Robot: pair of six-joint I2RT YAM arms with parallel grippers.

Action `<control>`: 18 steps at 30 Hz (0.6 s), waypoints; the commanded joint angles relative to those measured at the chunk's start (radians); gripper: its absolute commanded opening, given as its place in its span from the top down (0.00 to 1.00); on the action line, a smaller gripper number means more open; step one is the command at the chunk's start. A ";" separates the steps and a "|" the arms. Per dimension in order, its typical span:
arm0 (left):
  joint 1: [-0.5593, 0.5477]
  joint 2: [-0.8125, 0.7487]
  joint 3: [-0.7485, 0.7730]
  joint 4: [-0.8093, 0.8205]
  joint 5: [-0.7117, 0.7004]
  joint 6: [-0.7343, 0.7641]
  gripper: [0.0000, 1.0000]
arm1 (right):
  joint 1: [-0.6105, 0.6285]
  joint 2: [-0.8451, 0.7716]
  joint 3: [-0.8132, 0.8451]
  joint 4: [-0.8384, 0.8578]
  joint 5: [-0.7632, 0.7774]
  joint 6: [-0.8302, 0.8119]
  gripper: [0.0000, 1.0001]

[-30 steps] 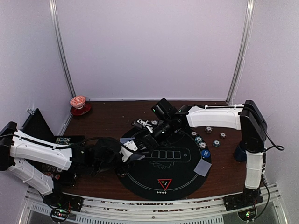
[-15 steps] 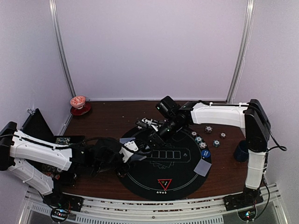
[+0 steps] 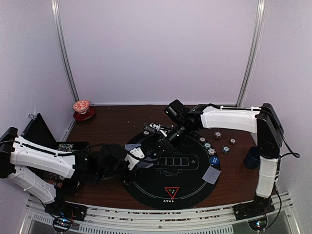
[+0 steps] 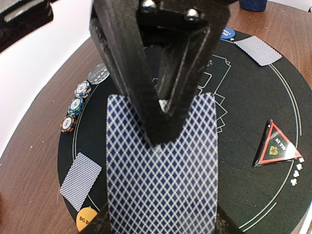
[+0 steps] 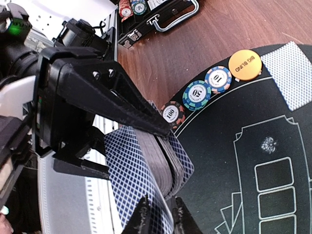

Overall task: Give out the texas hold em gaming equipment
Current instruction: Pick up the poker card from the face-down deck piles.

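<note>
Cards (image 4: 161, 165): blue-and-white diamond lattice backs. Mat (image 4: 239, 165): black, thin white lines. Triangle marker (image 4: 275, 146): red border, black centre. Chips (image 5: 196, 95): striped edges, orange-black, green-blue, blue-peach. Orange button (image 5: 245, 64), blue button (image 4: 226, 33). Table (image 5: 195, 44): brown wood grain. Cup (image 3: 81, 106): red-white.

You see a blue-diamond-backed deck (image 4: 161, 185) clamped in the left gripper (image 4: 163, 124). Three striped chips (image 4: 75, 105) and one face-down card (image 4: 80, 181) lie left of it, and a red triangle marker (image 4: 275, 146) lies to its right.
</note>
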 commanded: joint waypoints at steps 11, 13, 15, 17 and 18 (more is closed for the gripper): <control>-0.002 0.000 0.016 0.065 -0.010 0.004 0.48 | -0.045 -0.056 0.001 -0.079 -0.091 -0.048 1.00; -0.002 -0.001 0.016 0.065 -0.011 0.005 0.48 | -0.067 -0.059 0.010 -0.098 -0.100 -0.052 1.00; -0.002 0.000 0.016 0.063 -0.012 0.006 0.48 | -0.098 -0.077 0.008 -0.104 -0.119 -0.049 1.00; -0.003 -0.002 0.016 0.063 -0.011 0.007 0.48 | -0.130 -0.104 -0.003 -0.113 -0.126 -0.055 1.00; -0.002 -0.002 0.016 0.063 -0.011 0.007 0.48 | -0.141 -0.117 -0.009 -0.131 -0.128 -0.070 1.00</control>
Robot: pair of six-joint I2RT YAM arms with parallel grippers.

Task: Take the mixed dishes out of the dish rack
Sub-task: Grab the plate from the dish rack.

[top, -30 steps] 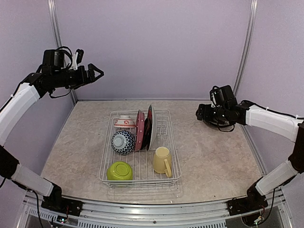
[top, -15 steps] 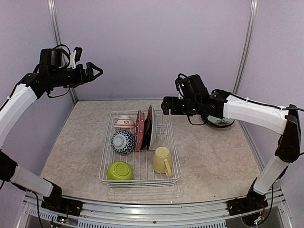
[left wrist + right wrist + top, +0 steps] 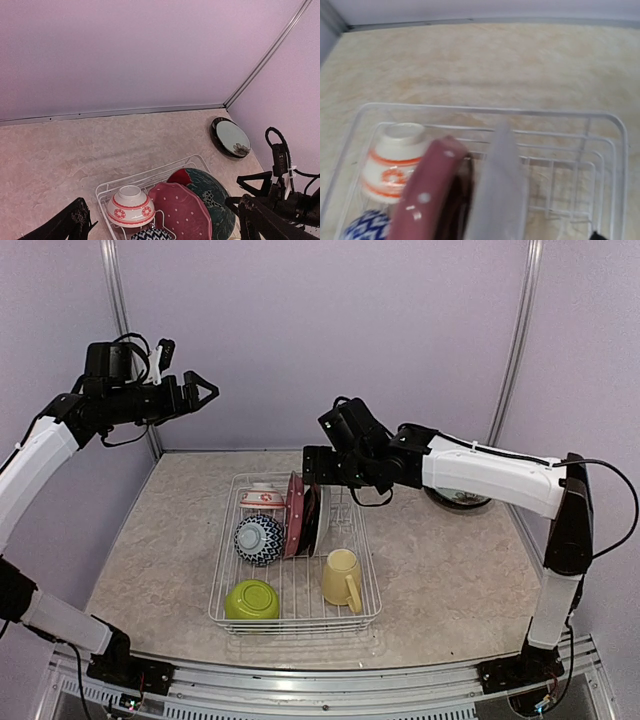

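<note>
Packed upright plates [image 3: 302, 512] block the dish rack [image 3: 345, 520] middle; room lies right of them.

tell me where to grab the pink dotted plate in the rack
Pinch its top rim, coming straight down from above. The pink dotted plate stands on edge in the dish rack, so only its upper rim is free; the blue-patterned bowl crowds one face and the dark green plate the other. The right gripper hangs nearest.
</note>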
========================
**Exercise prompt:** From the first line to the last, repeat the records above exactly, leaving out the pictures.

**Answer to this problem:**
Robot: pair of six-joint I2RT YAM arms with parallel grippers.

Action `<control>`: 18 steps at 30 Hz (0.6 s), waypoints; the commanded joint angles relative to those measured at the chunk's start (radians); gripper: its absolute commanded opening, given as its place in its span from the top down (0.00 to 1.00); on the action line, a smaller gripper number means more open; step one is the command at the chunk's start. A ";" separates the steps and a "|" the arms. Per dimension in order, its typical span:
arm0 (left):
  joint 1: [-0.5593, 0.5477]
  joint 2: [-0.8125, 0.7487]
  joint 3: [-0.7485, 0.7730]
  joint 4: [-0.8093, 0.8205]
  joint 5: [-0.7117, 0.7004]
  joint 6: [-0.7343, 0.7641]
  gripper: [0.0000, 1.0000]
arm1 (right):
  joint 1: [-0.6105, 0.6285]
  joint 2: [-0.8451, 0.7716]
  joint 3: [-0.8132, 0.8451]
  joint 4: [-0.8384, 0.8578]
  joint 5: [-0.7632, 0.7774]
  joint 6: [-0.8302, 0.8119]
  gripper: [0.0000, 1.0001]

[-30 steps] 
[-15 steps] 
[+0 steps] 
[+0 steps] 
[+0 steps] 

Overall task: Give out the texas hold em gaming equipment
Current instruction: Pick up the poker card from the face-down deck piles.

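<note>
Cards (image 4: 161, 165): blue-and-white diamond lattice backs. Mat (image 4: 239, 165): black, thin white lines. Triangle marker (image 4: 275, 146): red border, black centre. Chips (image 5: 196, 95): striped edges, orange-black, green-blue, blue-peach. Orange button (image 5: 245, 64), blue button (image 4: 226, 33). Table (image 5: 195, 44): brown wood grain. Cup (image 3: 81, 106): red-white.

You see a blue-diamond-backed deck (image 4: 161, 185) clamped in the left gripper (image 4: 163, 124). Three striped chips (image 4: 75, 105) and one face-down card (image 4: 80, 181) lie left of it, and a red triangle marker (image 4: 275, 146) lies to its right.
</note>
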 commanded: joint waypoints at steps 11, 13, 15, 17 and 18 (more is closed for the gripper): <control>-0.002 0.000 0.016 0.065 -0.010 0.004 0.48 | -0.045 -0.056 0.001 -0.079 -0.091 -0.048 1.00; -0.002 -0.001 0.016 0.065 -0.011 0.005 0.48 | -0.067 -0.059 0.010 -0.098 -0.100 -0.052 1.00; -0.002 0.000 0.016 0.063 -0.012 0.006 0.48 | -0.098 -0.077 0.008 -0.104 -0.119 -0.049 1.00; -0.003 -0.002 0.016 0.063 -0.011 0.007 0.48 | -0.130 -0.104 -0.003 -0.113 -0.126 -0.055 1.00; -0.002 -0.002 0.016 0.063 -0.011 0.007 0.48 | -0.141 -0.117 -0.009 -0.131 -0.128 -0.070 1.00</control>
Robot: pair of six-joint I2RT YAM arms with parallel grippers.

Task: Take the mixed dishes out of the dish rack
Sub-task: Grab the plate from the dish rack.

[top, -30 steps] 
[top, -15 steps] 
[left wrist + right wrist + top, +0 steps] 

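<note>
Packed upright plates [image 3: 302, 512] block the dish rack [image 3: 345, 520] middle; room lies right of them.

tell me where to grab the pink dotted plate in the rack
Pinch its top rim, coming straight down from above. The pink dotted plate stands on edge in the dish rack, so only its upper rim is free; the blue-patterned bowl crowds one face and the dark green plate the other. The right gripper hangs nearest.
</note>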

There is nothing further in this answer.